Barely six months after Farkhunda’s grisly murder and promises by top Afghan leaders that justice will be served immediately, none of those promises have been met of course.

Eight policemen, accused of dereliction of duty for failing to protect the young woman, have been found not guilty and acquitted. Eleven others got one-year sentences. Four of the main suspects in the murder trial were found guilty and initially handed death sentences. But weeks later, an appeals court reduced the sentences of three men to 20 years while the fourth got 10 years.

Shortly after the verdicts, Farkhunda’s family members told journalists they were unhappy with the sentences and that they believed justice had not been served.

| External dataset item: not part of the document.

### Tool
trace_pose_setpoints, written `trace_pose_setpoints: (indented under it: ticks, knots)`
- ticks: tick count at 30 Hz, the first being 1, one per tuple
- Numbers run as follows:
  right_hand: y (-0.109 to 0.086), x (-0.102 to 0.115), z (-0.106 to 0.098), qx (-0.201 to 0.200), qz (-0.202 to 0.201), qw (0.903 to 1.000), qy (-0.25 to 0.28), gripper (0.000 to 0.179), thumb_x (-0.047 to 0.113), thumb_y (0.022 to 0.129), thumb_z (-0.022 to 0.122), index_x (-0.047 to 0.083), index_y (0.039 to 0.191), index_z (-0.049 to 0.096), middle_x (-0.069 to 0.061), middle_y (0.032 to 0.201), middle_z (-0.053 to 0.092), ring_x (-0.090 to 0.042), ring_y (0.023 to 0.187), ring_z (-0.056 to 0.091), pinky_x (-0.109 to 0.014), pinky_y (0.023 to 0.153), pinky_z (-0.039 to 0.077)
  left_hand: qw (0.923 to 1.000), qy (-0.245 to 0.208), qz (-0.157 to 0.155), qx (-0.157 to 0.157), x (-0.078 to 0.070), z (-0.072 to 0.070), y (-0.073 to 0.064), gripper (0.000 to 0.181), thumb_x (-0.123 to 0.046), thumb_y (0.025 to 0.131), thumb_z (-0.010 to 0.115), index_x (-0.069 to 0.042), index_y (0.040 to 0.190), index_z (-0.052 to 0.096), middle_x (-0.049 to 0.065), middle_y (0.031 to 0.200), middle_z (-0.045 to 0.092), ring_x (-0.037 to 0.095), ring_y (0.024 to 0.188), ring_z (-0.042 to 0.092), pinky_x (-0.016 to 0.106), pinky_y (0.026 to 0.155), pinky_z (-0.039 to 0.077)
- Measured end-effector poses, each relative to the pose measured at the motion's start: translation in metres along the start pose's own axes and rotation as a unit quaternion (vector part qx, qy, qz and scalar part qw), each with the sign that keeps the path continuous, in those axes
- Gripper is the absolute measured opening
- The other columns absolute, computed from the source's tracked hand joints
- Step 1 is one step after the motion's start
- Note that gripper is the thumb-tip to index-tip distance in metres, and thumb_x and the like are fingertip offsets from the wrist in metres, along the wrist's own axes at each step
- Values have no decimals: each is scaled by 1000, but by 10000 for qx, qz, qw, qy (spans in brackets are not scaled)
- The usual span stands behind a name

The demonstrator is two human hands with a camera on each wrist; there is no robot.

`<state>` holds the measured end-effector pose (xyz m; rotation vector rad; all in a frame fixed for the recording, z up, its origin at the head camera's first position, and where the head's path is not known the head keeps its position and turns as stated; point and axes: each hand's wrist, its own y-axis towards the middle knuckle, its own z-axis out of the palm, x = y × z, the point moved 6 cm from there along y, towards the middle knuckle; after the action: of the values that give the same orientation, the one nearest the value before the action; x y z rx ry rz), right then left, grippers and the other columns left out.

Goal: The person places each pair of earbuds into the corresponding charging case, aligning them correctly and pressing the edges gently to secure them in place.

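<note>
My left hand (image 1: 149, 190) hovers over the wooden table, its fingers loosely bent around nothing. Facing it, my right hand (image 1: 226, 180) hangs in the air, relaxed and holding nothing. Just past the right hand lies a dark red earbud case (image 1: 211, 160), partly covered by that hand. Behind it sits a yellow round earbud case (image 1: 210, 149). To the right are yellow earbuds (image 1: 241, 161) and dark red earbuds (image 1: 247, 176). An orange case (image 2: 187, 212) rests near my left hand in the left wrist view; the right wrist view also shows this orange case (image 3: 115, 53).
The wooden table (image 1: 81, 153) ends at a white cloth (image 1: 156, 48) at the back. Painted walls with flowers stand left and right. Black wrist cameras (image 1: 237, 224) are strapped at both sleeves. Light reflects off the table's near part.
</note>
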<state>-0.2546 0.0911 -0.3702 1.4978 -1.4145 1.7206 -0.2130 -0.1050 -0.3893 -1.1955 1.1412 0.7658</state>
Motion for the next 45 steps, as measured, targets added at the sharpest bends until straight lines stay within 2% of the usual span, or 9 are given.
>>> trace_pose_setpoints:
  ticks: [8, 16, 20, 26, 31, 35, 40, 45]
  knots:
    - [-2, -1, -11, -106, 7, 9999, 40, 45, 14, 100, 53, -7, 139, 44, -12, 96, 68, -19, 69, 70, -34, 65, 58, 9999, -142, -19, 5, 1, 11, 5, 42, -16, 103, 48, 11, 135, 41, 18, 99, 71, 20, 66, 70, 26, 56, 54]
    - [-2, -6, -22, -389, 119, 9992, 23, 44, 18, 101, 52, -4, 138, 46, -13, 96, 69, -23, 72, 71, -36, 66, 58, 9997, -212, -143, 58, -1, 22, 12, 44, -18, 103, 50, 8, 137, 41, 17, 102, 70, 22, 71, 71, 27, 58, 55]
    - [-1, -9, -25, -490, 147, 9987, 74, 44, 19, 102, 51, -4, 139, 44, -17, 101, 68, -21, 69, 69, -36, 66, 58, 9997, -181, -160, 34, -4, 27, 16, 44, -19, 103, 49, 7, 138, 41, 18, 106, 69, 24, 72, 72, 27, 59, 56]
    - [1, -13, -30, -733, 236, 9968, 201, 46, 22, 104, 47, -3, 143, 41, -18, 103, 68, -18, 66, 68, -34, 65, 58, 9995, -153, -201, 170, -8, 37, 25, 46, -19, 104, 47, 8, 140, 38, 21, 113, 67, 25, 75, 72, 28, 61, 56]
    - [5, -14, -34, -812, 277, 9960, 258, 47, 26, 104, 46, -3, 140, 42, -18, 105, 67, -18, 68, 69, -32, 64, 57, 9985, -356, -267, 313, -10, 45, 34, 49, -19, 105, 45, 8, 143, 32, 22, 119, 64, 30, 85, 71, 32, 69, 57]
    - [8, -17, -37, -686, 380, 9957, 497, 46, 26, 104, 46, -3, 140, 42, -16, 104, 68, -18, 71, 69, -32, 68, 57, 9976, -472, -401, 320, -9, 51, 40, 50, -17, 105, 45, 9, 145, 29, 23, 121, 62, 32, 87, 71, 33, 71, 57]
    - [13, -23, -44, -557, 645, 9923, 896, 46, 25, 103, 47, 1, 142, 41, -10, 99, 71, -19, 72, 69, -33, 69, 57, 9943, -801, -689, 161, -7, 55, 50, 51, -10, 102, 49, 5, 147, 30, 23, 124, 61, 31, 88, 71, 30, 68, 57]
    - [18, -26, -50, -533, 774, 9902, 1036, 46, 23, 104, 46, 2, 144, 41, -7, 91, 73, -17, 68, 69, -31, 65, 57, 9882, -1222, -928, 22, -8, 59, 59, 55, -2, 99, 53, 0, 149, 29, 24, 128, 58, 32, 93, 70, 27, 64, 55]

But at least Farkhunda’s case went to a Kabul court under the gaze of the international community. She was, after all, an Islamic studies student who had opted to wear a severe Saudi-style black niqab, a garment not native to Afghanistan. Farkhunda was lynched when a local charm-seller in the mosque premises wrongly accused her of desecrating the Koran. In reality, she was berating the lowly, illiterate mullah for his “superstitious, un-Islamic” practices. She was a good Muslim.

Rokhsahana alas did not die defending the faith. According to Ghor officials, she had been married off against her will and was caught while eloping with another man her age.

I’m not putting any money that justice will be served in Rokhsahana’s case. In a country where a woman’s consent, much less sexual freedom, is a male prerogative, we shouldn’t get our hopes up. The usual noises will be made, the Taliban will be blamed and then everyone will simply carry on.